**Exercise objective**
Exactly reproduce each line of the listing that follows.
=== Begin Enclosure ===
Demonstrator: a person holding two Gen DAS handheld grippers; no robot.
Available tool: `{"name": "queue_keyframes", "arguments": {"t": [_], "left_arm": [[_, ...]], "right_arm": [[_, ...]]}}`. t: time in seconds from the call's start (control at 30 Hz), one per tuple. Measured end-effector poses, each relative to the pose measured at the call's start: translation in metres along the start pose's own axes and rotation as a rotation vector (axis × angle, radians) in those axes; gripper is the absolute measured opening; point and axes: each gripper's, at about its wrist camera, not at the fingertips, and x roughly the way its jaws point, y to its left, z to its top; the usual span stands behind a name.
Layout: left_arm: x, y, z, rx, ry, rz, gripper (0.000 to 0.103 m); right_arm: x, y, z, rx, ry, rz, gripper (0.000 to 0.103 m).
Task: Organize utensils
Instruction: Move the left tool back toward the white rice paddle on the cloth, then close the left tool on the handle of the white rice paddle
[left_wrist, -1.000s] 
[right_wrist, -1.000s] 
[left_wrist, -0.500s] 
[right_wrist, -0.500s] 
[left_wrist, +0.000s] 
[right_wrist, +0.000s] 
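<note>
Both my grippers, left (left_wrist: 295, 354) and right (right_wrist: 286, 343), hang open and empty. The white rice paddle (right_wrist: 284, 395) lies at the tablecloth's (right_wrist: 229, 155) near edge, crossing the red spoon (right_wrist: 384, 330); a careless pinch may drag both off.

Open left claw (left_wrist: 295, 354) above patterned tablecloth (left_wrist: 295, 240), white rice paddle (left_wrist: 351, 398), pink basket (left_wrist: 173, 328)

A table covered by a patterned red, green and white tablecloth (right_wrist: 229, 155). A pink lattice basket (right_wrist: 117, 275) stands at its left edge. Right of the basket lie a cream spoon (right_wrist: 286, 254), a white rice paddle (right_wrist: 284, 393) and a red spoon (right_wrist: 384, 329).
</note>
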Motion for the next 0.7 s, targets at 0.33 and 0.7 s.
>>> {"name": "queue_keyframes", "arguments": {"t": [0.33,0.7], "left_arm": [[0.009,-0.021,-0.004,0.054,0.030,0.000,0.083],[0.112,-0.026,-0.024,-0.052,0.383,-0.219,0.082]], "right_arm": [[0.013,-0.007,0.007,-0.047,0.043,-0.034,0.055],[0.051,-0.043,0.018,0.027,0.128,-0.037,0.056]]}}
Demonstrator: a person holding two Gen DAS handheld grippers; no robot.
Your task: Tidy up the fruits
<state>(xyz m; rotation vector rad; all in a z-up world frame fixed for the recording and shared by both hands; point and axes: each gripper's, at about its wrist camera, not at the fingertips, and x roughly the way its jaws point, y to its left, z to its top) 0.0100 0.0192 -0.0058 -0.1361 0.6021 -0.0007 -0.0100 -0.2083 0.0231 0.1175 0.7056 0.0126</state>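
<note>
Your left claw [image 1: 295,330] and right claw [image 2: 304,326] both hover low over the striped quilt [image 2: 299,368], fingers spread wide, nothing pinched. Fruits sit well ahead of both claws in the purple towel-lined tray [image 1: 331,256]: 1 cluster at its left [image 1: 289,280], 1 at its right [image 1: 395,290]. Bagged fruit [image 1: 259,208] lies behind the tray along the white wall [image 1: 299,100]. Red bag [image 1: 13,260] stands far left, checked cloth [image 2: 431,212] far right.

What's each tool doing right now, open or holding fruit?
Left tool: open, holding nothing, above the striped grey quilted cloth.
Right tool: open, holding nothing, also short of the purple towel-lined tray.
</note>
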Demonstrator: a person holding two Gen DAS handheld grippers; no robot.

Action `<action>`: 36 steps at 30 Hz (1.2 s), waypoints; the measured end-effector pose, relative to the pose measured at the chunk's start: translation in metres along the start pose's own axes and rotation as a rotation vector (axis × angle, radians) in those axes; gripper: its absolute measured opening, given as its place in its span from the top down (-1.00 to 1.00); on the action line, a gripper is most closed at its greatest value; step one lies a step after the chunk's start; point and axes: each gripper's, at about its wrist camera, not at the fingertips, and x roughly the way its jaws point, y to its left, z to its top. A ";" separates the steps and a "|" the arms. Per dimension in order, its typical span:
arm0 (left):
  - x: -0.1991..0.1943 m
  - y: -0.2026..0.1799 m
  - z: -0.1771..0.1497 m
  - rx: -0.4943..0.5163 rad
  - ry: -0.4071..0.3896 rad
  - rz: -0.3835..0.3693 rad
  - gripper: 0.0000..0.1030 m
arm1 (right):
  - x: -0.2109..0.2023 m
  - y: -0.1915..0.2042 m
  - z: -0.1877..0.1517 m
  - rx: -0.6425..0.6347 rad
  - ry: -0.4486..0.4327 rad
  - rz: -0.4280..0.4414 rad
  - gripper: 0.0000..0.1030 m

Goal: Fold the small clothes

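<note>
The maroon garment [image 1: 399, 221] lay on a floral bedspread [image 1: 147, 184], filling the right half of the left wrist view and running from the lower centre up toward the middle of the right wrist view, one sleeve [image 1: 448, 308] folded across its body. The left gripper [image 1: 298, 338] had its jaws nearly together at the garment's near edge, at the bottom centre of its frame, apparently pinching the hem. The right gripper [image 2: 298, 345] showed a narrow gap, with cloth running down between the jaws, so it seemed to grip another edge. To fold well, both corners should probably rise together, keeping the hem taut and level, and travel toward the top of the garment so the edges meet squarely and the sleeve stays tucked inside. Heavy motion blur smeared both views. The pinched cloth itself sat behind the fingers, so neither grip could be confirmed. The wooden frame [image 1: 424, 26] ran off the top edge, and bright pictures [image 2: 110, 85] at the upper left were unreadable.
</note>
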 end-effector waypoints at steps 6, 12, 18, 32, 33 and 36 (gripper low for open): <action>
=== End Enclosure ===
**Response box**
Demonstrator: a person holding two Gen DAS handheld grippers; no robot.
Available tool: `{"name": "queue_keyframes", "arguments": {"t": [_], "left_arm": [[_, ...]], "right_arm": [[_, ...]]}}`. t: time in seconds from the call's start (control at 30 Hz), one per tuple. Measured end-effector poses, each relative to the pose measured at the call's start: translation in metres along the start pose's own axes and rotation as a rotation vector (axis × angle, radians) in those axes; gripper is the absolute measured opening; point and axes: each gripper's, at about its wrist camera, not at the fingertips, and x roughly the way its jaws point, y to its left, z to its top; the usual span stands behind a name.
Layout: left_arm: x, y, z, rx, ry, rz, gripper (0.000 to 0.103 m); right_arm: x, y, z, rx, ry, rz, gripper (0.000 to 0.103 m).
Task: Organize utensils
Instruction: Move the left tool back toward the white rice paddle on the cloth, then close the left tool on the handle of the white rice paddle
[left_wrist, -1.000s] 
[right_wrist, -1.000s] 
[left_wrist, -0.500s] 
[right_wrist, -0.500s] 
[left_wrist, +0.000s] 
[right_wrist, +0.000s] 
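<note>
Both my grippers, left (left_wrist: 295, 354) and right (right_wrist: 286, 343), hang open and empty. The white rice paddle (right_wrist: 284, 395) lies at the tablecloth's (right_wrist: 229, 155) near edge, crossing the red spoon (right_wrist: 384, 330); a careless pinch may drag both off.

Open left claw (left_wrist: 295, 354) above patterned tablecloth (left_wrist: 295, 240), white rice paddle (left_wrist: 351, 398), pink basket (left_wrist: 173, 328)

A table covered by a patterned red, green and white tablecloth (right_wrist: 229, 155). A pink lattice basket (right_wrist: 117, 275) stands at its left edge. Right of the basket lie a cream spoon (right_wrist: 286, 254), a white rice paddle (right_wrist: 284, 393) and a red spoon (right_wrist: 384, 329).
</note>
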Motion for the next 0.7 s, targets at 0.33 and 0.7 s.
>>> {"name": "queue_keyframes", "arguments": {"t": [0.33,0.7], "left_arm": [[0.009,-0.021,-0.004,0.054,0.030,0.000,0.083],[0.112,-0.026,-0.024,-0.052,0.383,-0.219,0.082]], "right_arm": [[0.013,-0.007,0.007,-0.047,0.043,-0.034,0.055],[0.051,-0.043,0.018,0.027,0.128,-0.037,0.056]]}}
Demonstrator: a person holding two Gen DAS handheld grippers; no robot.
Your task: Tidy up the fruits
<state>(xyz m; rotation vector rad; all in a z-up world frame fixed for the recording and shared by both hands; point and axes: each gripper's, at about its wrist camera, not at the fingertips, and x roughly the way its jaws point, y to its left, z to its top) 0.0100 0.0192 -0.0058 -0.1361 0.6021 -0.0007 -0.0100 -0.2083 0.0231 0.1175 0.7056 0.0126</state>
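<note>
Your left claw [image 1: 295,330] and right claw [image 2: 304,326] both hover low over the striped quilt [image 2: 299,368], fingers spread wide, nothing pinched. Fruits sit well ahead of both claws in the purple towel-lined tray [image 1: 331,256]: 1 cluster at its left [image 1: 289,280], 1 at its right [image 1: 395,290]. Bagged fruit [image 1: 259,208] lies behind the tray along the white wall [image 1: 299,100]. Red bag [image 1: 13,260] stands far left, checked cloth [image 2: 431,212] far right.

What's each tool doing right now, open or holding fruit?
Left tool: open, holding nothing, above the striped grey quilted cloth.
Right tool: open, holding nothing, also short of the purple towel-lined tray.
</note>
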Demonstrator: a person holding two Gen DAS handheld grippers; no robot.

Action `<action>`: 36 steps at 30 Hz (1.2 s), waypoints; the measured end-effector pose, relative to the pose measured at the chunk's start: translation in metres along the start pose's own axes and rotation as a rotation vector (axis × angle, radians) in those axes; gripper: its absolute measured opening, given as its place in its span from the top down (-1.00 to 1.00); on the action line, a gripper is most closed at its greatest value; step one lies a step after the chunk's start; point and axes: each gripper's, at about its wrist camera, not at the fingertips, and x roughly the way its jaws point, y to its left, z to its top. A ";" separates the steps and a "|" the arms. Per dimension in order, its typical span:
arm0 (left):
  - x: -0.1991..0.1943 m
  - y: -0.2026..0.1799 m
  - z: -0.1771..0.1497 m
  - rx: -0.4943..0.5163 rad
  - ry: -0.4071..0.3896 rad
  - rz: -0.3835..0.3693 rad
  - gripper: 0.0000..0.1030 m
arm1 (right):
  - x: -0.2109..0.2023 m
  - y: -0.1915..0.2042 m
  - z: -0.1877..0.1517 m
  - rx: -0.6425..0.6347 rad
  - ry: -0.4486..0.4327 rad
  - rz: -0.4280..0.4414 rad
  - gripper: 0.0000..0.1030 m

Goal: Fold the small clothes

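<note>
The maroon garment [image 1: 399, 221] lay on a floral bedspread [image 1: 147, 184], filling the right half of the left wrist view and running from the lower centre up toward the middle of the right wrist view, one sleeve [image 1: 448, 308] folded across its body. The left gripper [image 1: 298, 338] had its jaws nearly together at the garment's near edge, at the bottom centre of its frame, apparently pinching the hem. The right gripper [image 2: 298, 345] showed a narrow gap, with cloth running down between the jaws, so it seemed to grip another edge. To fold well, both corners should probably rise together, keeping the hem taut and level, and travel toward the top of the garment so the edges meet squarely and the sleeve stays tucked inside. Heavy motion blur smeared both views. The pinched cloth itself sat behind the fingers, so neither grip could be confirmed. The wooden frame [image 1: 424, 26] ran off the top edge, and bright pictures [image 2: 110, 85] at the upper left were unreadable.
</note>
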 end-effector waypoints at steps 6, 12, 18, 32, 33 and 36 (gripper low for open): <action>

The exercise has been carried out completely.